Activity
Copy the listing below line for line, from its opening line to the one with "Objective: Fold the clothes", both included; stop there.

Material provided
+ + +

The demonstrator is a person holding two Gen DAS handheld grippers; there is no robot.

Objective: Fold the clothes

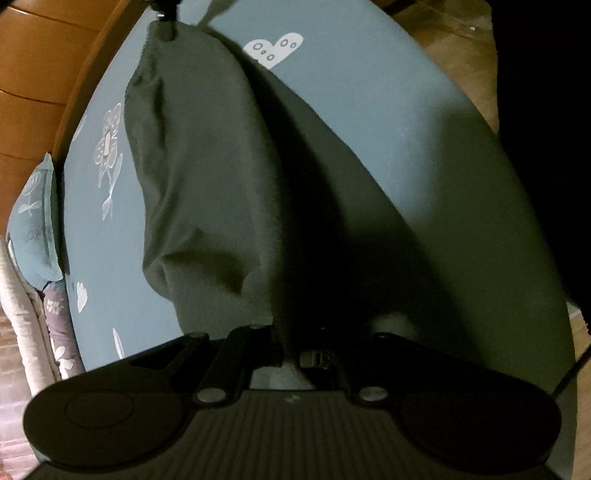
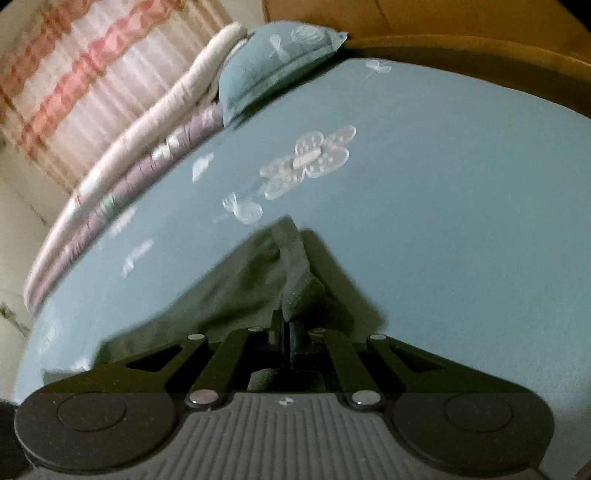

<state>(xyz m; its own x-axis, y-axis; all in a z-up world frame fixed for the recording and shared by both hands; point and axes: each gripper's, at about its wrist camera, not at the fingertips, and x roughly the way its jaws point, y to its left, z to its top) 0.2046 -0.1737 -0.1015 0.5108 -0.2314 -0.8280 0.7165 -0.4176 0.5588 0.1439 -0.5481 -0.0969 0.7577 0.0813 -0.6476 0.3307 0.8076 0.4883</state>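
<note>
Both claws are pressed together on the same dark green garment. Nearest in the left wrist view, the left claw (image 1: pixel 291 354) pinches the cloth (image 1: pixel 207 177) right at its fingertips (the fabric there is in deep shadow), and from that grip the cloth stretches away across the blue sheet (image 1: pixel 369 110) toward the far left. At that far end the right claw (image 1: pixel 166 27) shows small and dark, clamped on the cloth's other corner, so the garment hangs lifted between the two, sagging in soft folds.

From the right wrist view, the right claw (image 2: pixel 286 332) grips a bunched edge of the cloth (image 2: pixel 236 291), which rises in a peak just beyond the fingers and trails off to the near left over the sheet (image 2: pixel 443 184). Farther out, a white flower print (image 2: pixel 308 160) lies on the sheet. At the far left edge sit a blue pillow (image 2: pixel 273 62) and folded bedding (image 2: pixel 147 140), with a striped curtain (image 2: pixel 85 74) behind them and a wooden headboard (image 2: pixel 480 51) along the far right.
</note>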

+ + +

Answer for this exercise
The demonstrator is a person holding two Gen DAS handheld grippers; there is no robot.

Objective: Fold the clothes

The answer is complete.